Friday, April 20, 2001

I had meant to note here halo33's comment a couple of days ago about talking in front of ["25 or so strangers/acquaintances"]. I actually have this strange approach to public speaking -- the more volatile or taboo the subject, the easier it seems for me to face an audience. I think that putting people slightly at unease helps me out. Maybe I feel that they are more nervous than I am. Of course, I don't have a lot of experience with this particular tactic, but I did give my [Kaplan] teaching-auditions lesson on how to put on a condom (cucumber included). The people in the room were visibly giggly. I think it eased the tension of the audition process. But it is kind of odd that I am more comfortable presenting something silly or outrageous and possibly touchy in a controversial kind of way, than something more mundane (perhaps because of its seriousness).

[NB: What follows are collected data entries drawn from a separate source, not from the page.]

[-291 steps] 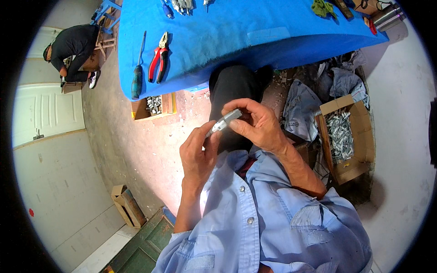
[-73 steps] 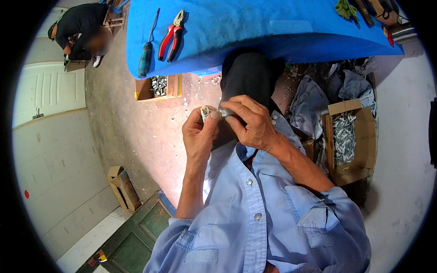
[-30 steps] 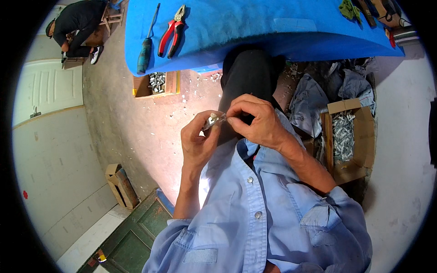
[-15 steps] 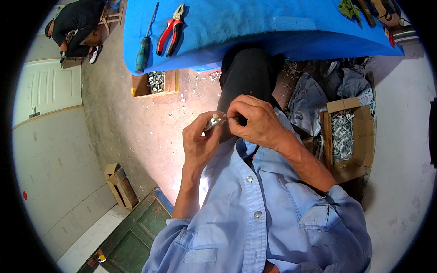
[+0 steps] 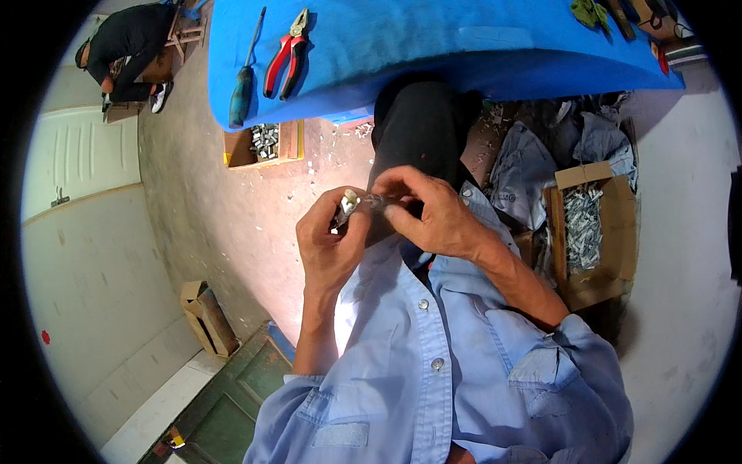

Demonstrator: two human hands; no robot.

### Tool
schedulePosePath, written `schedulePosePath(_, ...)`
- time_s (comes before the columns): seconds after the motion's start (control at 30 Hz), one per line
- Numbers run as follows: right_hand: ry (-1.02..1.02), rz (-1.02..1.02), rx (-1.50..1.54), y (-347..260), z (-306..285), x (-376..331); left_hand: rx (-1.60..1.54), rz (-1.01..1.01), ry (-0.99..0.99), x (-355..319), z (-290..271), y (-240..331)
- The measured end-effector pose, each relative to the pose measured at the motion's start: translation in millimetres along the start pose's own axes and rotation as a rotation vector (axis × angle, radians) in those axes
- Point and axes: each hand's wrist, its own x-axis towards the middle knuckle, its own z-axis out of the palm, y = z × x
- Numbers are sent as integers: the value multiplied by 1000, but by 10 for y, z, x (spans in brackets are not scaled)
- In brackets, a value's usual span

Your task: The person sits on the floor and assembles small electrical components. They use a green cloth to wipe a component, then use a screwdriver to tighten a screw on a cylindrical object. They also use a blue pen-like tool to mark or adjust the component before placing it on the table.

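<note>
Above my lap, my left hand (image 5: pixel 328 243) pinches a small white and silvery piece (image 5: pixel 349 203) between thumb and fingers; its exact kind cannot be made out. Between the two hands stretches a bit of thin, see-through plastic (image 5: pixel 375 203), which looks like a small clear bag. The fingers of my right hand (image 5: pixel 434 213) are curled and pressed together at the right side of this plastic. Part of what the right fingers grip is hidden behind them.
Ahead is a blue-covered table (image 5: pixel 417 46) with a screwdriver (image 5: pixel 243 89) and red-handled pliers (image 5: pixel 288 58). Small metal parts fill an open box (image 5: pixel 290 139) below it. At right stands a carton (image 5: pixel 614 224) of small packed pieces. Another person (image 5: pixel 131 46) sits far left.
My left hand has moved slightly left with the small piece. The right hand's fingers have shifted and spread a little, and more see-through plastic shows between the hands.
</note>
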Motion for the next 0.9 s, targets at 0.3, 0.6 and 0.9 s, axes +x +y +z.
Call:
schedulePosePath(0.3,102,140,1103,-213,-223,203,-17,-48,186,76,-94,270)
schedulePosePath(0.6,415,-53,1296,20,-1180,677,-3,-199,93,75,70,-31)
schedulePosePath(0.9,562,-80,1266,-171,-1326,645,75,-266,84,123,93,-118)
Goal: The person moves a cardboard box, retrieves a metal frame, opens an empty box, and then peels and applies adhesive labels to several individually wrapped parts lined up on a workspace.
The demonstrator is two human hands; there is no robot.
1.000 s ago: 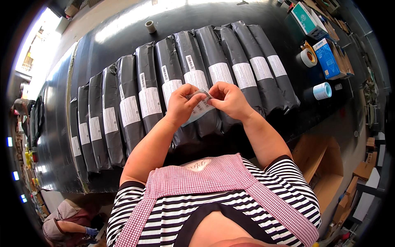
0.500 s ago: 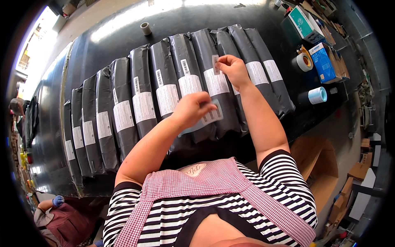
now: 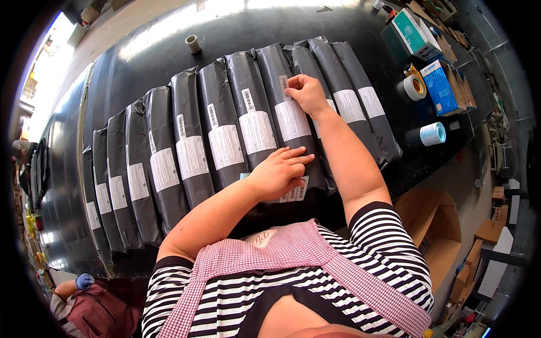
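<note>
Several dark grey mailer bags [image 3: 222, 112] with white labels lie side by side, overlapping, on a black table [image 3: 141, 50]. My right hand [image 3: 307, 93] presses a small white barcode sticker [image 3: 284, 87] onto the upper part of one bag, fingertips pinched at the sticker's edge. My left hand [image 3: 279, 174] lies flat, fingers apart, on a sheet of small stickers [image 3: 293, 191] that rests on the near ends of the bags. My striped shirt and pink checked apron fill the lower part of the head view.
A small tape core [image 3: 193, 43] stands behind the bags. At the right are a tape roll [image 3: 414, 87], a light blue roll [image 3: 433, 133], blue and teal boxes [image 3: 442, 84] and an open cardboard box [image 3: 431, 225]. Another person's blue-gloved hand [image 3: 84, 280] shows at the lower left.
Both hands were together peeling a sticker from the sheet. My right hand then carried it up and away onto a bag, while my left hand lowered flat onto the sheet.
</note>
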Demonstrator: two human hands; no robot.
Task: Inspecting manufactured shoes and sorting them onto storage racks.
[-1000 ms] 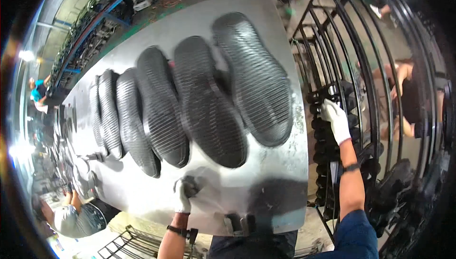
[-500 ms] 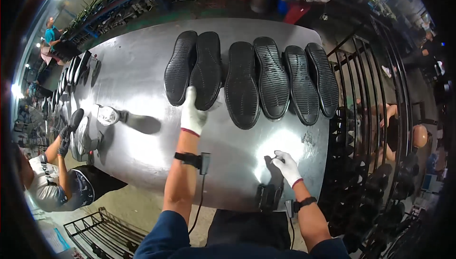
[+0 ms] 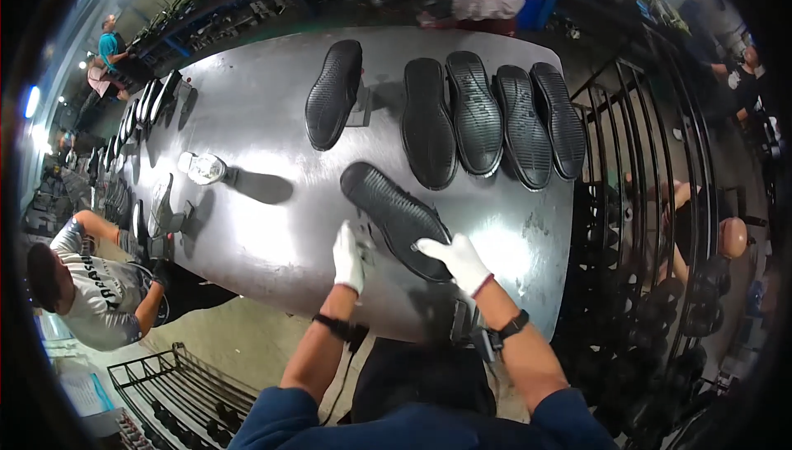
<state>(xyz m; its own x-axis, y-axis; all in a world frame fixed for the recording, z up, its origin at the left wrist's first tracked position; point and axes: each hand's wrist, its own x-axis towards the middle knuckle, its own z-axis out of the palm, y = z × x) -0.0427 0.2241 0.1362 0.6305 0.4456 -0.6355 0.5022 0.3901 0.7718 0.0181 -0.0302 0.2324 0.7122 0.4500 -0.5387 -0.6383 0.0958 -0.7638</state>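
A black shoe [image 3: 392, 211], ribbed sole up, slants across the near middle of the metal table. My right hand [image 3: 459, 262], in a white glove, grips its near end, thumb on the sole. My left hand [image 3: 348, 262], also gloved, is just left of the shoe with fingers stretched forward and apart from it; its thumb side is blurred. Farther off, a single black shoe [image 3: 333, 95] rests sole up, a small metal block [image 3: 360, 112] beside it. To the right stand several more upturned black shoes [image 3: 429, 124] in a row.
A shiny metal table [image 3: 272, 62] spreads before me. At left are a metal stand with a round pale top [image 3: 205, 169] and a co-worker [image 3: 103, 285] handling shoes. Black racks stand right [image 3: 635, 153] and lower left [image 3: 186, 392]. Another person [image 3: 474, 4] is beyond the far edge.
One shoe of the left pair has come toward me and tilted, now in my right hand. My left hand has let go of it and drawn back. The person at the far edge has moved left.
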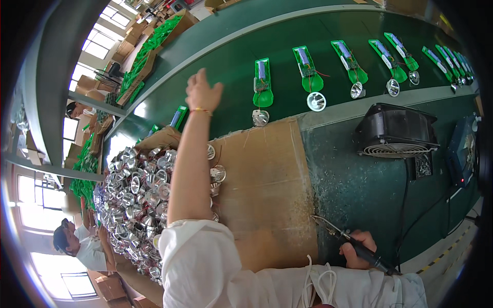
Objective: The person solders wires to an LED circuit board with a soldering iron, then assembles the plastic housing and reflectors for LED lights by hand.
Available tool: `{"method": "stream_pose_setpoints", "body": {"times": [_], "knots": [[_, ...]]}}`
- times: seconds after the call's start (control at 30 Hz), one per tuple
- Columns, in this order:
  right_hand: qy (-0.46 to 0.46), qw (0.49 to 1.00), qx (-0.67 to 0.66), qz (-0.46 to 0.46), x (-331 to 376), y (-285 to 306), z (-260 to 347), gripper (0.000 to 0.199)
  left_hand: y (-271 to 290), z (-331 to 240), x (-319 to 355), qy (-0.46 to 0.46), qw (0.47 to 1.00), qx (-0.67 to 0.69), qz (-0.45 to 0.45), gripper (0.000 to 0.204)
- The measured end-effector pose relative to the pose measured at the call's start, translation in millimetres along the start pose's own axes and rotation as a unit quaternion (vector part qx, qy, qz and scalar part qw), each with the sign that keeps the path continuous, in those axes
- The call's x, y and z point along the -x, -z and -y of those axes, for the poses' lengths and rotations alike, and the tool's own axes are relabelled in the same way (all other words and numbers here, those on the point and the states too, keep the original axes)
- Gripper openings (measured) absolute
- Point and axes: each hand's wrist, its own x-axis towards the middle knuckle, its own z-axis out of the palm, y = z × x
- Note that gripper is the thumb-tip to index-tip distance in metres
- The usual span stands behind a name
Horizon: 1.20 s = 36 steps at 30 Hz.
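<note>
My left hand is stretched far out over the green conveyor belt, fingers apart and holding nothing. Nearest to it on the right lies a green flashlight housing with a battery and circuit board; a silver reflector sits at its lower end. Down at the right, my right hand is closed round the black handle of a soldering iron. The iron's metal tip points up and left, over the edge of a brown cardboard sheet. My left forearm covers part of a heap of silver reflectors.
More green housings with reflectors line the belt to the right. A black fan and a blue box-shaped device with a red light stand on the right of the bench. At left, a person sits beyond the heap, near a grey metal frame.
</note>
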Motion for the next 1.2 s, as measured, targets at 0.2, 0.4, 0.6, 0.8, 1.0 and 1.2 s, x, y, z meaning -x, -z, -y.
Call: {"method": "stream_pose_setpoints", "body": {"times": [0.2,0.4,0.6,0.8,1.0,1.2], "knots": [[0.011,1.000,0.015,0.009,-1,-2,1,0.023,-12,93,-7,0.026,0.913,-0.233,0.333,0.065],[0.005,1.000,-0.018,-0.022,6,1,1,0.018,77,-19,39,-0.083,0.982,-0.070,0.155,0.071],[-0.021,0.999,-0.047,-0.005,-5,-5,16,0.018,94,-65,225,-0.116,0.972,0.003,0.205,0.076],[-0.015,0.999,-0.005,0.030,-5,-4,15,0.019,116,-54,296,-0.046,0.985,0.152,0.074,0.082],[-0.037,0.999,-0.025,0.005,-1,-9,22,0.015,95,16,210,-0.061,0.974,-0.213,-0.044,0.023],[-0.015,1.000,-0.003,-0.023,-3,-11,20,0.016,87,36,203,-0.057,0.984,-0.168,0.031,0.011]]}}
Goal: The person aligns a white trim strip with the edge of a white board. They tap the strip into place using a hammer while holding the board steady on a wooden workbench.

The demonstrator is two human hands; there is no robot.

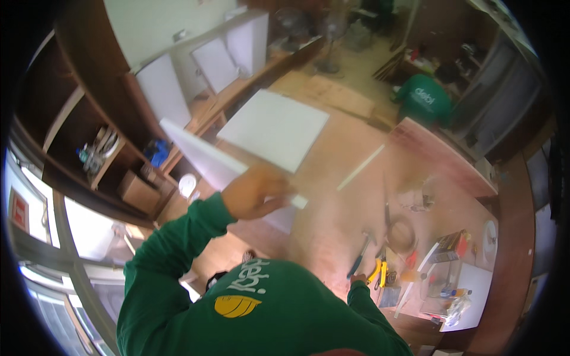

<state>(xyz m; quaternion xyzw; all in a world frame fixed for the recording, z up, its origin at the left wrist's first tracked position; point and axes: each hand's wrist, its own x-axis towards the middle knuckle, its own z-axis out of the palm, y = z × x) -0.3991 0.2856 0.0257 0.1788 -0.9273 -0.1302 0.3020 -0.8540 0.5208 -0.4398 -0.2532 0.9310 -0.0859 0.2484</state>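
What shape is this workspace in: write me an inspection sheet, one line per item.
Surface: brown table, with a flat white board and thin white strip lying on it.
Job's things: tilted white board, held up at the table's left side.
Clutter: hammer, yellow-handled pliers and dark box, toward the right.
Hands: left hand grips the tilted white board; right hand is by the hammer's handle, grip unclear.
Cables: nothing seen.
Surroundings: another person in green beyond the table.

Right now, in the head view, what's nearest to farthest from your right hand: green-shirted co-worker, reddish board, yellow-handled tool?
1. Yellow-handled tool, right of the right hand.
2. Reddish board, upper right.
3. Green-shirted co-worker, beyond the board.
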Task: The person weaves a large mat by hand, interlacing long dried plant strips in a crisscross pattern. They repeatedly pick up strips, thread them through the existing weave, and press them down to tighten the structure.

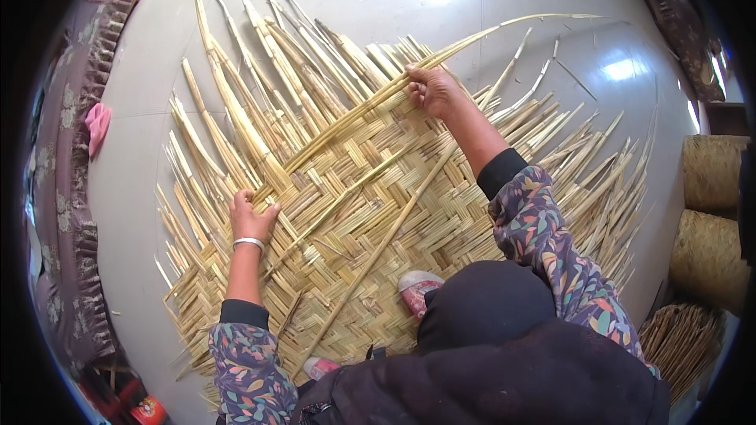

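A half-woven mat [394, 205] of pale yellow reed strips lies on the grey floor, loose strip ends fanning out at its far and side edges. My right hand [431, 90] is closed on a bundle of long reed strips [488, 31] that arches away to the upper right. My left hand [250, 219], with a silver bangle on the wrist, presses down on the woven strips at the mat's left side, fingers curled over a strip. My feet in pink shoes [417, 287] rest on the mat's near edge.
Rolled woven mats [713, 212] and a bundle of reeds [683, 338] stand at the right. A patterned cloth [71, 189] runs along the left, with a pink item [98, 126] on its edge. A few loose strips [551, 63] lie on the floor beyond the mat.
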Available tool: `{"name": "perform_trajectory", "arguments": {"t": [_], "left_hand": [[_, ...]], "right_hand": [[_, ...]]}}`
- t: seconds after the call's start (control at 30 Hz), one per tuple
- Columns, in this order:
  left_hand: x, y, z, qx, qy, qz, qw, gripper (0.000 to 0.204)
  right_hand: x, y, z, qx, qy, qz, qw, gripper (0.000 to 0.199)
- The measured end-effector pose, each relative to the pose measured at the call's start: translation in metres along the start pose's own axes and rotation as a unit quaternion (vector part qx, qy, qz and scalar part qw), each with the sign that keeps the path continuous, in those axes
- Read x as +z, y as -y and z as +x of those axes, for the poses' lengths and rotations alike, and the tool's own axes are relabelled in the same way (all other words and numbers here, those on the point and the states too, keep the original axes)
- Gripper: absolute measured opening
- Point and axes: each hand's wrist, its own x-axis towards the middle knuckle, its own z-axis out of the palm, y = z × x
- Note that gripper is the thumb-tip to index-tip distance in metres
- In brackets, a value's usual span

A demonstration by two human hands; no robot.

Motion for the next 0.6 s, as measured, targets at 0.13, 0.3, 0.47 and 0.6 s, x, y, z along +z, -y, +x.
{"name": "perform_trajectory", "arguments": {"t": [0.13,0.3,0.47,0.6], "left_hand": [[0.000,-0.002,-0.001,-0.005,0.006,-0.015,1.000,0.060],[0.003,0.010,0.004,0.019,0.002,-0.015,1.000,0.061],[0.000,0.007,0.006,0.020,0.012,-0.005,1.000,0.059],[-0.018,-0.010,0.017,0.012,-0.003,0.046,0.999,0.044]], "right_hand": [[-0.023,0.021,0.012,-0.046,0.011,-0.005,0.999,0.013],[-0.022,0.011,0.010,-0.117,-0.048,-0.076,0.989,0.010],[-0.023,0.015,0.003,-0.154,-0.033,-0.081,0.984,0.012],[-0.023,0.037,-0.021,-0.150,0.023,-0.060,0.987,0.015]]}}
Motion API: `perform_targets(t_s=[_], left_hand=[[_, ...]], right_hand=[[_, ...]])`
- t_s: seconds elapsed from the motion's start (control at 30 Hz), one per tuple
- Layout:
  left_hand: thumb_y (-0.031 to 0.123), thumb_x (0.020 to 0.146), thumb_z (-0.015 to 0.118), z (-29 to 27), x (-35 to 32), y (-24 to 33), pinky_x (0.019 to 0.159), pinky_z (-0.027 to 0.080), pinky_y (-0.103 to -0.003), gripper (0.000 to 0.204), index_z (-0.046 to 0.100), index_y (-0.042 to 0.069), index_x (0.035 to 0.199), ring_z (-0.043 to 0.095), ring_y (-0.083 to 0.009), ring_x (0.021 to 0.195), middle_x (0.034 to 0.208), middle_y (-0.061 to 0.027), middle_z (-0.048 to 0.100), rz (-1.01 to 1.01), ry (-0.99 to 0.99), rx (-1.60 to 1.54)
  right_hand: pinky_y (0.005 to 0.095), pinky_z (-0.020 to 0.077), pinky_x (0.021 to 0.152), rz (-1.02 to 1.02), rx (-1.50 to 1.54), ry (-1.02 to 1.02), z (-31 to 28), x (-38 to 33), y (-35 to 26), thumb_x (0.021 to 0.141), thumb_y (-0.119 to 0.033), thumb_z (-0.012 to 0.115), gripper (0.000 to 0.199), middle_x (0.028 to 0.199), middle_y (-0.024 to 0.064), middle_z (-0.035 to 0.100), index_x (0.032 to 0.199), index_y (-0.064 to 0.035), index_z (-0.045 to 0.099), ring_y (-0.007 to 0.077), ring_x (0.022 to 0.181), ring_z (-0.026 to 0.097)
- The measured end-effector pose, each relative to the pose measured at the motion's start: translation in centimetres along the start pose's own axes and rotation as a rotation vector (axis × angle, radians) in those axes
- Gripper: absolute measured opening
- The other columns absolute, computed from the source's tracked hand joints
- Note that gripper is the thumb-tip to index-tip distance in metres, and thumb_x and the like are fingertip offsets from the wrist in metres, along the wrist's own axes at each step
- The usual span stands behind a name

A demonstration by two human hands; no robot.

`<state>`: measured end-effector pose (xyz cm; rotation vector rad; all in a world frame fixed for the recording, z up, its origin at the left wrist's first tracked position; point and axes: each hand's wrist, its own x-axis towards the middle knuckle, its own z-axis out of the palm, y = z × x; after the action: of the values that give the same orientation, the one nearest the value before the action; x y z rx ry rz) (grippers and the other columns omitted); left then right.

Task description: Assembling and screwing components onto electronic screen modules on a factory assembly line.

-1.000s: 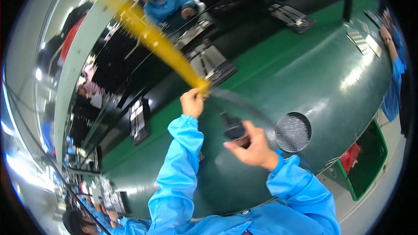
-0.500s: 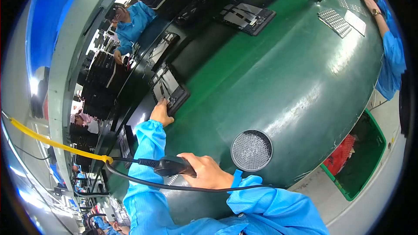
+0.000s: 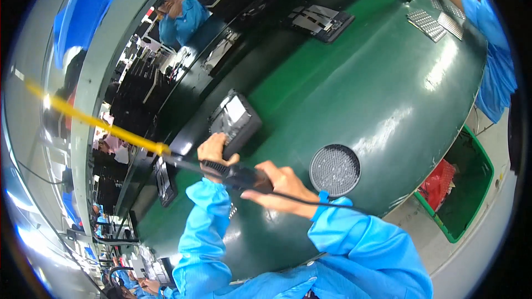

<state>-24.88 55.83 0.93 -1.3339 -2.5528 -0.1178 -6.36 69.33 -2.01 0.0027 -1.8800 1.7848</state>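
My left hand (image 3: 218, 150) grips the near edge of an opened black tablet (image 3: 241, 124), its bright inner parts facing up. The tablet is tilted and slightly blurred. In my right hand (image 3: 285, 187) is a black corded tool that looks like an electric screwdriver (image 3: 238, 175), fingers wrapped round its body. It lies across in front of my left wrist, and its tip cannot be made out. A yellow cord (image 3: 119, 133) runs from it to the upper left. Right of my right hand stands a round dark dish (image 3: 334, 170) with a gridded surface and small bits in it.
Another opened tablet (image 3: 321, 22) lies farther up the green table (image 3: 382, 94). Perforated sheets (image 3: 426, 25) are at the far right, beside a co-worker's blue sleeve (image 3: 487, 39). A green bin (image 3: 471, 199) with red plastic stands below the table edge. Another device (image 3: 164, 182) lies at left.
My left hand has shifted right with the tablet, which is now more tilted. The screwdriver and my right hand moved up and right. The co-worker's hand moved left at the far edge.
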Motion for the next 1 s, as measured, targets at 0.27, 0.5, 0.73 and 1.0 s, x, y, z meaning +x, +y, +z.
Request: perform_targets(t_s=[0.27, 0.5, 0.73, 1.0], left_hand=[[0.008, 0.053, 0.073, -0.8, -12.9, 7.7, 0.099, 0.030, -0.049, 0.060, 0.057, 0.001, 0.110, 0.048, -0.0318, 0.117, 0.116, -0.0120, 0.058, 0.042, 0.252, -0.200], [0.031, 0.058, 0.080, 0.3, -19.2, 11.8, 0.100, 0.022, -0.059, 0.060, 0.059, -0.001, 0.105, 0.046, -0.0320, 0.119, 0.118, -0.0109, 0.057, 0.067, 0.123, -0.396], [0.021, 0.060, 0.079, 0.3, -19.4, 12.6, 0.102, 0.018, -0.059, 0.050, 0.062, -0.003, 0.100, 0.048, -0.0291, 0.119, 0.116, -0.0112, 0.059, 0.080, 0.062, -0.555], [0.013, 0.061, 0.076, 0.3, -18.1, 14.1, 0.102, 0.021, -0.059, 0.042, 0.063, -0.001, 0.098, 0.051, -0.0275, 0.116, 0.111, -0.0102, 0.061, 0.009, 0.084, -0.628]], right_hand=[[0.0221, 0.0420, 0.045, 0.039, 0.253, 0.373, -4.2, 0.5, -5.5, 0.070, -0.004, 0.074, 0.023, 0.061, 0.0018, 0.058, 0.084, -0.0006, 0.056, 0.0071, 0.051, 0.054], [0.0233, 0.0405, 0.044, -0.123, 0.130, 0.425, -8.2, 1.6, -2.8, 0.072, 0.004, 0.069, 0.023, 0.060, 0.0039, 0.057, 0.089, 0.0018, 0.054, 0.0109, 0.046, 0.054], [0.0238, 0.0418, 0.045, -0.095, 0.065, 0.428, -6.9, 1.6, -1.2, 0.073, 0.006, 0.068, 0.024, 0.061, 0.0048, 0.057, 0.091, 0.0023, 0.053, 0.0119, 0.048, 0.055], [0.0236, 0.0421, 0.045, -0.108, 0.045, 0.403, -7.0, 2.2, -0.5, 0.073, 0.006, 0.068, 0.027, 0.061, 0.0040, 0.057, 0.094, 0.0025, 0.053, 0.0115, 0.048, 0.055]])
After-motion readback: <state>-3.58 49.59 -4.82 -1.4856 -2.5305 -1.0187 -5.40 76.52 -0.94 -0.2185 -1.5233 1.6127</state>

Anyways, halo33's more recent post reminded me of the other because he writes about [his difficulty with verbal communication]. And that's exactly how I feel. I spend too much time worrying about what I'm going to say. And that contributes to my lacking presence in group conversations because those conversations move on to different topics or just further along in the discussions while I'm trying to formulate my thought. I just need to start blurting out my thoughts. Or I need to learn how to change the pacing of conversations to suit my needs. :)

      >> 12:57 AM
 

Thursday, April 19, 2001

I'm fascinated by introductions, prefaces, forewards, editorial statements, etc. I wrote a [paper] (submitted also as the writing sample for my graduate school application) on the use of introductions, particular in Ralph Ellison's Invisible Man. Revisiting this paper, I've come again to think about this odd tension between author and critic, as if the two must be separate entities, also at war with each other. And the game -- interpretation. I wish I could understand what it is I am doing in literary studies, what others are doing, why there is a battle over whether or not what we do is interpretation of literature, what that means, etc.

      >> 1:49 PM
 


Listen, see, think.

Having listened to the names of (or seen the faces of) those who are gone, listen to those who are still here. And speak for those who cannot speak, or who are afraid to speak, or who have ceased to speak because they have come to believe that nobody will listen. And speak in unison with those who are speaking, but whose voices will not be heard unless they are joined by yours and mine and a million more.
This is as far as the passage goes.